Evaluation of the Enantiomer Specific Biokinetics and Radiation Doses of [18F]Fluspidine—A New Tracer in Clinical Translation for Imaging of σ1 Receptors
Mathias Kranz,
Bernhard Sattler,
Nathanael Wüst,
Winnie Deuther-Conrad,
Marianne Patt,
Philipp M. Meyer,
Steffen Fischer,
Cornelius K. Donat,
Bernhard Wünsch,
Swen Hesse,
Jörg Steinbach,
Peter Brust,
Osama Sabri
Affiliations
Mathias Kranz
Helmholtz-Zentrum Dresden-Rossendorf, Institute of Radiopharmaceutical Cancer Research, Department of Neuroradiopharmaceuticals, Leipzig 04318, Germany
Bernhard Sattler
Department of Nuclear Medicine, University Hospital Leipzig, Leipzig 04103, Germany
Nathanael Wüst
Department of Nuclear Medicine, University Hospital Leipzig, Leipzig 04103, Germany
Winnie Deuther-Conrad
Helmholtz-Zentrum Dresden-Rossendorf, Institute of Radiopharmaceutical Cancer Research, Department of Neuroradiopharmaceuticals, Leipzig 04318, Germany
Marianne Patt
Department of Nuclear Medicine, University Hospital Leipzig, Leipzig 04103, Germany
Philipp M. Meyer
Department of Nuclear Medicine, University Hospital Leipzig, Leipzig 04103, Germany
Steffen Fischer
Helmholtz-Zentrum Dresden-Rossendorf, Institute of Radiopharmaceutical Cancer Research, Department of Neuroradiopharmaceuticals, Leipzig 04318, Germany
Cornelius K. Donat
Helmholtz-Zentrum Dresden-Rossendorf, Institute of Radiopharmaceutical Cancer Research, Department of Neuroradiopharmaceuticals, Leipzig 04318, Germany
Bernhard Wünsch
Pharmaceutical and Medicinal Chemistry, University Münster, Münster 48149, Germany
Swen Hesse
Department of Nuclear Medicine, University Hospital Leipzig, Leipzig 04103, Germany
Jörg Steinbach
Helmholtz-Zentrum Dresden-Rossendorf, Institute of Radiopharmaceutical Cancer Research, Department of Neuroradiopharmaceuticals, Leipzig 04318, Germany
Peter Brust
Helmholtz-Zentrum Dresden-Rossendorf, Institute of Radiopharmaceutical Cancer Research, Department of Neuroradiopharmaceuticals, Leipzig 04318, Germany
Osama Sabri
Department of Nuclear Medicine, University Hospital Leipzig, Leipzig 04103, Germany
The enantiomers of [18F]fluspidine, recently developed for imaging of σ1 receptors, possess distinct pharmacokinetics facilitating their use in different clinical settings.

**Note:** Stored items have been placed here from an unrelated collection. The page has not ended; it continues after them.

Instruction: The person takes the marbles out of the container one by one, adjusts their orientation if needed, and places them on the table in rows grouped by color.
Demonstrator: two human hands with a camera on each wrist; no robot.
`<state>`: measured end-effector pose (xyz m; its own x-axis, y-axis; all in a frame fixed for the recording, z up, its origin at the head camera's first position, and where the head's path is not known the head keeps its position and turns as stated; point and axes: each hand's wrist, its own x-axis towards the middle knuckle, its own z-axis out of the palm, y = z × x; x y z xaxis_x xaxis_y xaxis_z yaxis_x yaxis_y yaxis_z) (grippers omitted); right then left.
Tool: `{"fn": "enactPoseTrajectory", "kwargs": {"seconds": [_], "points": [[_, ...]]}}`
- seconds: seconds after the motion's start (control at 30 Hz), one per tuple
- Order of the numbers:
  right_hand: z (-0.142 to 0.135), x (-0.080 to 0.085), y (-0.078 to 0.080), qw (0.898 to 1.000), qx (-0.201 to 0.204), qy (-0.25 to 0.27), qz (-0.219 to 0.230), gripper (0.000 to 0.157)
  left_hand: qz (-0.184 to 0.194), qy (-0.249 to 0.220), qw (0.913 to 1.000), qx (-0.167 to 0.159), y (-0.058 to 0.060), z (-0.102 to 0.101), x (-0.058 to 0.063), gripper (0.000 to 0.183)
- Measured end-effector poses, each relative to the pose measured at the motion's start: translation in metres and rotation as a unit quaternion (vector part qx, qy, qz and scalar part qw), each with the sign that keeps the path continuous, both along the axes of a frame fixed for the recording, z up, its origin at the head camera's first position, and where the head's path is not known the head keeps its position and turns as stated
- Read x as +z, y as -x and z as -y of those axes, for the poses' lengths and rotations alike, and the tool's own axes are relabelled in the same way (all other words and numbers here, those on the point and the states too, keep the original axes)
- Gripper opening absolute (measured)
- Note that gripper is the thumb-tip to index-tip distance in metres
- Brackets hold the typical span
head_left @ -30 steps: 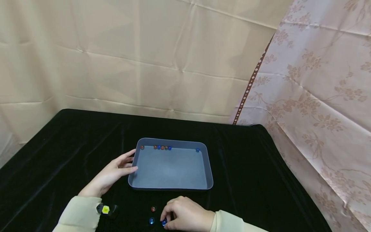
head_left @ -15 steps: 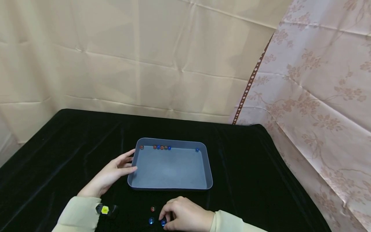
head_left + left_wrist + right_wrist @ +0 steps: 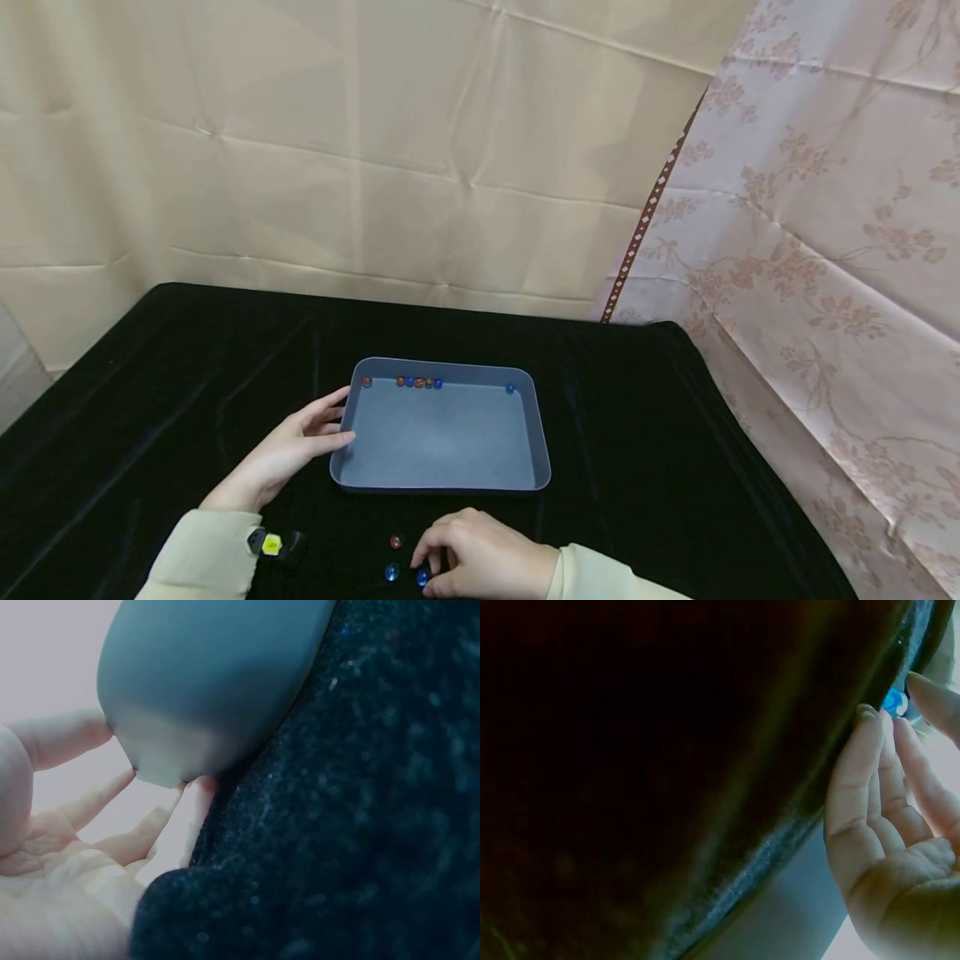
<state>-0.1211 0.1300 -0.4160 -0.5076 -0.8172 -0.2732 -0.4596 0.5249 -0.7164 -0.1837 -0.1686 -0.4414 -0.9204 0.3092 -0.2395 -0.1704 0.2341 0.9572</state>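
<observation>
A shallow blue-grey tray lies on the black cloth in the head view. My left hand holds its left side, thumb at the rim and the other fingers along the outer wall. In the left wrist view, the fingertips meet the tray's underside. In front of the tray, my right hand pinches a blue marble between thumb and fingers, down at the cloth. That blue marble is partly hidden behind fingers in the right wrist view. Left of it lie another blue marble and a reddish marble.
Inside the tray, several red and blue marbles line the far wall, with a lone blue marble toward the right. Black cloth covers the table. A beige curtain hangs behind, and a floral one on the right.
</observation>
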Motion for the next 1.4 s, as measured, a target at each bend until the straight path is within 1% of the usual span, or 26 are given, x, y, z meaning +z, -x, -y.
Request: {"fn": "enactPoseTrajectory", "kwargs": {"seconds": [0.2, 0.33, 0.47, 0.7, 0.9, 1.13, 1.4], "points": [[0.000, 0.007, 0.000, 1.000, -0.007, 0.012, -0.016, 0.020, 0.003, -0.001, 1.0000, 0.001, 0.000, 0.000, 0.000, 0.076], [0.000, 0.012, -0.001, 0.999, -0.007, 0.012, -0.045, 0.019, 0.003, 0.001, 1.0000, 0.002, 0.000, 0.001, 0.000, 0.076], [0.000, 0.018, -0.001, 0.998, -0.019, 0.024, -0.062, 0.018, 0.001, 0.006, 1.0000, 0.003, -0.001, 0.000, 0.000, 0.076], [-0.002, 0.030, 0.003, 0.996, -0.041, 0.045, -0.060, 0.018, -0.001, 0.004, 1.0000, 0.001, -0.001, 0.001, 0.000, 0.076], [-0.003, 0.037, 0.005, 0.994, -0.055, 0.051, -0.077, 0.018, 0.002, 0.002, 1.0000, 0.000, 0.000, 0.001, 0.000, 0.078], [-0.005, 0.041, 0.005, 0.991, -0.075, 0.075, -0.083, 0.016, 0.002, 0.003, 1.0000, 0.000, 0.001, 0.000, 0.000, 0.077], [-0.012, 0.045, 0.012, 0.986, -0.095, 0.098, -0.097, 0.017, 0.000, 0.006, 1.0000, -0.001, 0.001, 0.000, 0.001, 0.077]]}}
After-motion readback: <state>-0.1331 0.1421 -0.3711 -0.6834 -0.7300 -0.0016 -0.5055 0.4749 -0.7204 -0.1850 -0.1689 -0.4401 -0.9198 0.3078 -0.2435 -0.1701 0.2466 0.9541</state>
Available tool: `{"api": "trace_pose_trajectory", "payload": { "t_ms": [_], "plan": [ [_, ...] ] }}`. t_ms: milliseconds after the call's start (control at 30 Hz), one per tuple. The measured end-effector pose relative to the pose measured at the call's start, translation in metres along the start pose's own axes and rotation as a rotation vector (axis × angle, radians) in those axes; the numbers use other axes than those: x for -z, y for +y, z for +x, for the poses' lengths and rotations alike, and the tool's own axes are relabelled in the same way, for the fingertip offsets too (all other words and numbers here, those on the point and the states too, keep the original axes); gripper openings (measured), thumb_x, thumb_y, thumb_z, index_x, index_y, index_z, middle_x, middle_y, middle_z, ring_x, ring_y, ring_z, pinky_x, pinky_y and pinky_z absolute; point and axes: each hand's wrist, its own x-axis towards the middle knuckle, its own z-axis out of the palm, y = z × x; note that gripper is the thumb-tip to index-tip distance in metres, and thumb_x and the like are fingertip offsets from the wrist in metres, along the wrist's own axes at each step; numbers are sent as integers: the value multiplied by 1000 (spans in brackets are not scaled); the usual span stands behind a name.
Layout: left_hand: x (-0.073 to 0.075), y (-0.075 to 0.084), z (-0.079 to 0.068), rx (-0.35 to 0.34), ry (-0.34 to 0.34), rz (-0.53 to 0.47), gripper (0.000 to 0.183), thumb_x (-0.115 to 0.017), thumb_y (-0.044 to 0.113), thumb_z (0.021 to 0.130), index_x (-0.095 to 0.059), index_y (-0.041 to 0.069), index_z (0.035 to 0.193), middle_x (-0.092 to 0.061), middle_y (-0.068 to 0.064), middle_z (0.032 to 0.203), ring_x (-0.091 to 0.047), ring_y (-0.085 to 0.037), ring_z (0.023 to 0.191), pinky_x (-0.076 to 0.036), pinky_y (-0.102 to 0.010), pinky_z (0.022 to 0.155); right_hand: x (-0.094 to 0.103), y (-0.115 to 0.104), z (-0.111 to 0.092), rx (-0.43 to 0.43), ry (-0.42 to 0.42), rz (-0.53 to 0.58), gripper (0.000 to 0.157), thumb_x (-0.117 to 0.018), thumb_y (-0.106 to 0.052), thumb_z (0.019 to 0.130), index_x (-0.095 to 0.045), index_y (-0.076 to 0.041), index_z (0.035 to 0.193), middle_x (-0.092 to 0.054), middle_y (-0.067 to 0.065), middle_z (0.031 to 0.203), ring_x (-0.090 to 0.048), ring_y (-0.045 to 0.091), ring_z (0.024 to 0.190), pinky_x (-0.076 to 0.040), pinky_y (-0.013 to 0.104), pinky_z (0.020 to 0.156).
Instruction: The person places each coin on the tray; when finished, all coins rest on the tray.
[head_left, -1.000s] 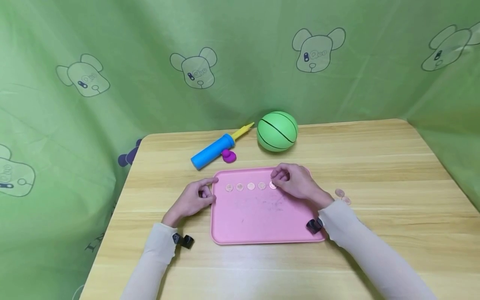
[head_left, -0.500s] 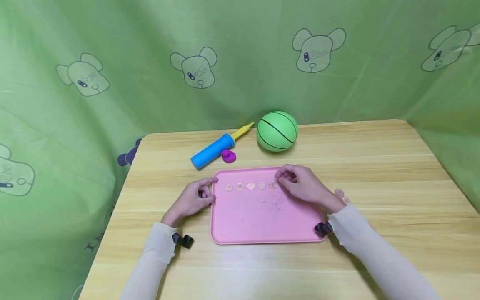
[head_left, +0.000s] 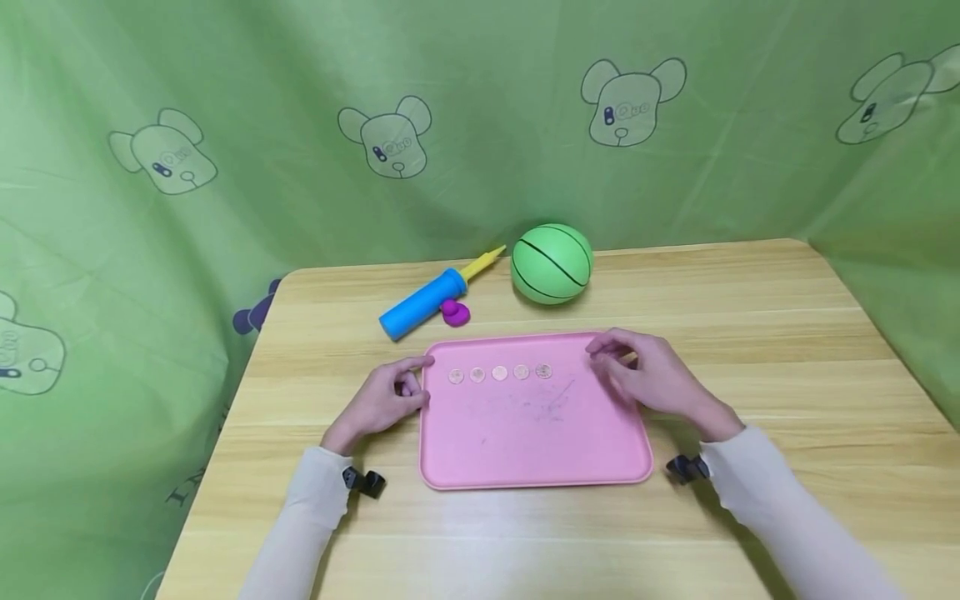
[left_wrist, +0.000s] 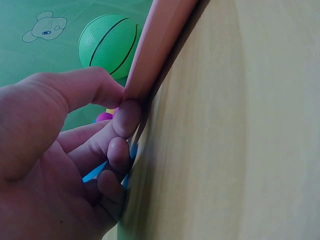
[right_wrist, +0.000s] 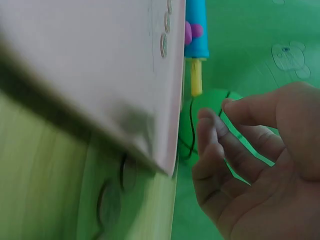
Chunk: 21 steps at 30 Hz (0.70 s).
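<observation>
A pink tray (head_left: 525, 454) lies on the wooden table, with several coins (head_left: 499, 373) in a row near its far side. At the tray's left rim, my left hand (head_left: 381, 400) holds the edge between thumb and fingertips, seen close in the left wrist view. Over the tray's far right corner, my right hand (head_left: 651, 373) hovers with fingers loosely bent. The right wrist view shows a gap between its thumb and fingers, with nothing held. More loose coins (right_wrist: 109, 202) lie on the table beyond the tray's right edge; in the head view my right hand and forearm hide them.
Behind the tray are a blue pump (head_left: 422, 305) with a yellow nozzle, a small purple piece (head_left: 456, 313) and a green ball (head_left: 552, 263) with black lines. A green curtain (head_left: 495, 167) with printed bear heads hangs behind the table (head_left: 810, 367).
My right hand has moved right, off the last coin in the row, which now lies fully in view. The left hand stays at the tray's rim.
</observation>
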Motion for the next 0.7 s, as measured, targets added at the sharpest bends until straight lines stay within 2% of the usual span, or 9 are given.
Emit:
{"api": "trace_pose_trajectory", "payload": {
  "t_ms": [33,167,267,367,467,600,700],
  "plan": [
    [0,0,0,-2,0,1,61,-75,1,96,-57,-3,155,-71,-6,87,-60,-15,79,-50,-21,75,3,3,-3,6,13,-8,28,-67,-2,102,-72,-2,130,-77,20,122,-73,32,102,-59,25,80],
    [0,-1,1,5,0,10,61,-75,1,96,-57,-2,155,-71,-5,87,-61,-14,78,-50,-21,76,13,13,-13,-10,30,-6,26,-65,-4,105,-72,-2,130,-78,21,117,-72,31,83,-59,27,67],
    [0,-2,1,8,-2,16,62,-75,2,97,-56,-3,156,-71,-4,87,-61,-13,78,-50,-22,76,20,19,-18,-24,36,-17,25,-62,-5,108,-71,-2,131,-77,22,118,-70,29,73,-59,29,63],
    [0,-1,1,17,-1,18,63,-75,3,97,-56,-1,156,-71,-4,87,-61,-13,79,-50,-22,77,27,22,-23,-19,50,-44,26,-59,-6,109,-70,-2,132,-76,23,125,-71,26,77,-59,28,68],
    [0,0,1,20,-1,23,62,-75,4,97,-56,0,157,-71,-3,87,-61,-13,80,-50,-23,77,33,24,-27,-25,53,-44,27,-57,-7,110,-69,-2,133,-74,24,127,-69,25,69,-58,28,64],
    [0,1,0,22,-3,30,62,-75,4,98,-56,-1,157,-71,-3,88,-61,-14,80,-50,-23,77,40,27,-31,-28,56,-54,27,-57,-8,111,-69,-3,135,-73,25,129,-69,22,66,-58,31,59],
    [0,1,1,28,-3,29,62,-75,4,98,-56,0,157,-70,-3,88,-61,-14,81,-50,-22,77,46,32,-36,-39,60,-71,28,-57,-7,110,-69,-3,135,-72,26,130,-73,22,80,-61,32,61]
  ]
}}
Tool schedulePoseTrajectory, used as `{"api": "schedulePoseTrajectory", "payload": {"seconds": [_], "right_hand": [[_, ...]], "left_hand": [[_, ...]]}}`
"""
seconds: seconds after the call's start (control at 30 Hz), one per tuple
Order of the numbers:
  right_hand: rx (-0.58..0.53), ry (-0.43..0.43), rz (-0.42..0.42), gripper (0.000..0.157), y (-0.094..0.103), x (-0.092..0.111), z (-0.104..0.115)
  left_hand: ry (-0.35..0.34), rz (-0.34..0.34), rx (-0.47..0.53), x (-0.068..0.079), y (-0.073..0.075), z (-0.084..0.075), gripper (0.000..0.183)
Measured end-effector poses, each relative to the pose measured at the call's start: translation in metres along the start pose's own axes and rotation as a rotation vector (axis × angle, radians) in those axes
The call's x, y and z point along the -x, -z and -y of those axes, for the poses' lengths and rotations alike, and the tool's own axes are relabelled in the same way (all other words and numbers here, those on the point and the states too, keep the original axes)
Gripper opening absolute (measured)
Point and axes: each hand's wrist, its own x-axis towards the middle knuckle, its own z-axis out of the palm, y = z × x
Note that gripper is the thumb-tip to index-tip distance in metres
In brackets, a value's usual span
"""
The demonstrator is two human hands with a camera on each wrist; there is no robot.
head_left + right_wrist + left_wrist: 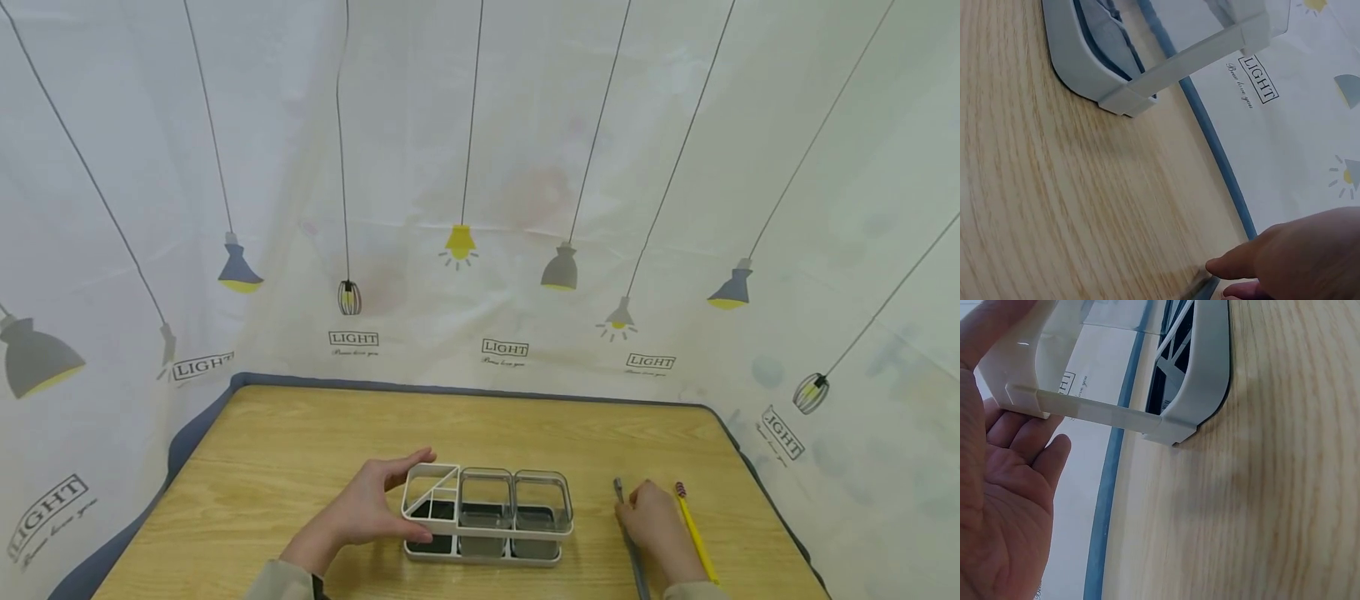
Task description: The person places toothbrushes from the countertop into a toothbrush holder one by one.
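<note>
A white two-tier toothbrush holder (517,531) stands upright on the table, with a divided section at its left end and two square see-through compartments beside it. My left hand (367,504) grips the left end of its upper tier, the thumb at the front and the fingers behind. In the left wrist view the holder's white base (1207,369) rests on the wood. To the right, my right hand (651,521) pinches a grey toothbrush (634,557) between thumb and fingers, low over the table. Just right of that hand lies a yellow toothbrush (697,540) with dark pink-and-white bristles.
The wooden table (300,417) has a blue-grey edge (465,389) along its back and sides. Behind it hangs a white curtain (420,125) printed with lamps and the word LIGHT, which also closes in both sides.
</note>
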Motion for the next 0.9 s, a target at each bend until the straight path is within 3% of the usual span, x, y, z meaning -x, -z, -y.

To support their translational potential, we estimated the human radiation dose of (S)-(−)-[18F]fluspidine and (R)-(+)-[18F]fluspidine from ex vivo biodistribution and PET/MRI data in mice after extrapolation to the human scale. In addition, we validated the preclinical results by performing a first-in-human PET/CT study using (S)-(−)-[18F]fluspidine. Based on the respective time-activity curves, we calculated using OLINDA the particular organ doses (ODs) and effective doses (EDs). The ED values of (S)-(−)-[18F]fluspidine and (R)-(+)-[18F]fluspidine differed significantly with image-derived values obtained in mice with 12.9 μSv/MBq and 14.0 μSv/MBq (p < 0.025), respectively. A comparable ratio was estimated from the biodistribution data. In the human study, the ED of (S)-(−)-[18F]fluspidine was calculated as 21.0 μSv/MBq. Altogether, the ED values for both [18F]fluspidine enantiomers determined from the preclinical studies are comparable with other 18F-labeled PET imaging agents. In addition, the first-in-human study confirmed that the radiation risk of (S)-(−)-[18F]fluspidine imaging is within acceptable limits. However, as already shown for other PET tracers, the actual ED of (S)-(−)-[18F]fluspidine in humans was underestimated by preclinical imaging which needs to be considered in other first-in-human studies.